4. 'Labs on a chip' will revolutionise medicine

As computing technology shrinks and gets more and more powerful, the medical benefits could be huge, IBM predicts. Imagine during accurate dignoses in your home, at a low cost, to catch diseases earlier than ever.

"New medical labs on a chip will serve as nanotechnology health detectives - tracing invisible clues in our bodily fluids and letting us know immediately if we have reason to see a doctor," explains IBM.

In other words, a full biochemistry lab in the palm of your hand.

Detecting diseases such as cancer or Parkinson's in their early stages can make a big difference to how successful treatments are, which is why scientists are working to improve analysis of our tears, blood, urine, and sweat.

By 2022, your sleep tracker and fitness band could be feeding back data to an AI system in the cloud, and with that information, you could access detailed advice about how to improve your health, while also remotely alerting your doctor to any warning signs of impending disease.

5. Smart sensors will detect environmental pollution faster than ever

IBM predicts that the mix of smart hardware and AI analysis featured in its other predictions could also be used to detect environmental pollution almost instantly.

Just as a smart tracker could spot early signs of disease in the human body, smart sensors embedded in the ground or fitted to drones could detect pollutants and emissions in real-time, without having to transfer samples back to a lab.

One example of this is methane leaks - invisible to the naked eye, and estimated to be the second largest contributor to global warming after carbon dioxide.

Smart sensors located along pipelines, around storage facilities, and near natural wells will be able to raise the alarm about leaks quicker than ever before.

Such leaks could be "found in a matter of minutes instead of weeks", explains IBM, "reducing pollution and waste and the likelihood of catastrophic events".

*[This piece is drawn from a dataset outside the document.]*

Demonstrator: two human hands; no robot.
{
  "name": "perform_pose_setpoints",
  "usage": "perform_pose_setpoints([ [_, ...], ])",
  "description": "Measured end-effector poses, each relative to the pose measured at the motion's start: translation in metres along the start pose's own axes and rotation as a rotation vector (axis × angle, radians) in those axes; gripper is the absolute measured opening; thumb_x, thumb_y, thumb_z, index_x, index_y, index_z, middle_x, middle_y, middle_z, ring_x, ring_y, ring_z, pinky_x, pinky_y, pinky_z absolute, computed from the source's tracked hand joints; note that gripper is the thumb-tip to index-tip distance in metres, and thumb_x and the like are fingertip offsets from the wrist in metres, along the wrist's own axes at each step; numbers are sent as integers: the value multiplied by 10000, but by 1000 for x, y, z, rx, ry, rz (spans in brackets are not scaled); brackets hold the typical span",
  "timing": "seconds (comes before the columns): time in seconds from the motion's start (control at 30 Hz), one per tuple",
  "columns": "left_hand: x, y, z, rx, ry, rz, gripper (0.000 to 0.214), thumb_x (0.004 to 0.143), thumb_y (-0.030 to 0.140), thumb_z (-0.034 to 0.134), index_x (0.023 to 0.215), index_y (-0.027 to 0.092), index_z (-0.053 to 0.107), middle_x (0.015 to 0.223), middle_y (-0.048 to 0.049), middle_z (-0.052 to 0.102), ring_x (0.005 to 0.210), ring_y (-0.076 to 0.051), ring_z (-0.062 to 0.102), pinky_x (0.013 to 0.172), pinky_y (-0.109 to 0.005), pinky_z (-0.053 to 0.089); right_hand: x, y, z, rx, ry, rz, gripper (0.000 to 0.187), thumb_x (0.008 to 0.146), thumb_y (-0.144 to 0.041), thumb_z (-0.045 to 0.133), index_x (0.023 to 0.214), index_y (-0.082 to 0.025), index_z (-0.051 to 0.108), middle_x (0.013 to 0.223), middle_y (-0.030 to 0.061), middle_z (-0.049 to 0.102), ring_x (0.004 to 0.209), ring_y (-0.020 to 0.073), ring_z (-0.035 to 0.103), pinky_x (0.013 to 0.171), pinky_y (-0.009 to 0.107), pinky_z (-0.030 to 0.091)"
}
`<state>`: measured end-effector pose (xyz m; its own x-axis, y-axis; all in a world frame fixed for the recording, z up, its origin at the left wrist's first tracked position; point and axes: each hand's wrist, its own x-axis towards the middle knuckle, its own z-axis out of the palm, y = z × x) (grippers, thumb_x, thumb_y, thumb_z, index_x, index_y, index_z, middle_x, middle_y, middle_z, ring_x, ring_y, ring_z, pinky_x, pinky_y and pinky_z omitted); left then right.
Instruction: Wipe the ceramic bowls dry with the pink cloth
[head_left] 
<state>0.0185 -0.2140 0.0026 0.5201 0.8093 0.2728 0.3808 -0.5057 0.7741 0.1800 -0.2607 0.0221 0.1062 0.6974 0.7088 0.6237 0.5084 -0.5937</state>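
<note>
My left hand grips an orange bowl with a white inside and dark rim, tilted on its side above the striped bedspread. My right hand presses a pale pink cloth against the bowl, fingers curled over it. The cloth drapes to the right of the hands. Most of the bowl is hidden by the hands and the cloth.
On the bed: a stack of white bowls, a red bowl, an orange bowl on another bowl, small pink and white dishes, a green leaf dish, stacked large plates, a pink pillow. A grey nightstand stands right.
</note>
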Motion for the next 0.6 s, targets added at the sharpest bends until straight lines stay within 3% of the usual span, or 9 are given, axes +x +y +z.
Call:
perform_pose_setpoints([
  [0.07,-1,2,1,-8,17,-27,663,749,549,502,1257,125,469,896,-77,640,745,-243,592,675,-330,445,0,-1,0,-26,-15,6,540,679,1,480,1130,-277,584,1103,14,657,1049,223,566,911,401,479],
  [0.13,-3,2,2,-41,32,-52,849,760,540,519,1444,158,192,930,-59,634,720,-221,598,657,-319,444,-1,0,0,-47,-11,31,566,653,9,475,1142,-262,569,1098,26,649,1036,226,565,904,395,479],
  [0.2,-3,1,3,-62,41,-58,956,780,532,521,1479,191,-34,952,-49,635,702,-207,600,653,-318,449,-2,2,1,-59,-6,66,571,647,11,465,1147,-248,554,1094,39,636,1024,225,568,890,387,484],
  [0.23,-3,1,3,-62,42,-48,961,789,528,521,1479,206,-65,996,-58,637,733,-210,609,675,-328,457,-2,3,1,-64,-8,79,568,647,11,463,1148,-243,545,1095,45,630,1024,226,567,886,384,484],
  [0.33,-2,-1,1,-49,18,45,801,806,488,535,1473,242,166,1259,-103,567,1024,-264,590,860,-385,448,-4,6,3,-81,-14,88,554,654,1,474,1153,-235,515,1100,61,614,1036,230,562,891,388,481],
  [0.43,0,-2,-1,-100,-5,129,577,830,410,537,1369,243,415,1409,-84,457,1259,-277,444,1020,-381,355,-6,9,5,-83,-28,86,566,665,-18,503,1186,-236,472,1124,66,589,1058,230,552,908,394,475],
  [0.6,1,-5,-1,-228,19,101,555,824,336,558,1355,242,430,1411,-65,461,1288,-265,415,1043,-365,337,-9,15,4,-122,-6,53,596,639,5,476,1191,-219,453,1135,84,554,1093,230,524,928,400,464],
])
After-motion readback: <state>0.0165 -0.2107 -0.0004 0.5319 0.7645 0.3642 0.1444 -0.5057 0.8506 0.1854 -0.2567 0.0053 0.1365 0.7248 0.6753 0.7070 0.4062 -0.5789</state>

As we mentioned above, predicting the future is notoriously tricky, but these kinds of technologies are already well into development by research teams all over the world, so it's really just a question of when we get there.

Let's hope things are even more awesome in 2022, thanks to whatever amazing tech scientists can come up with.

Because the Universe is set to give us a bright new 'star' in the night sky by then, so let's see if we can top that.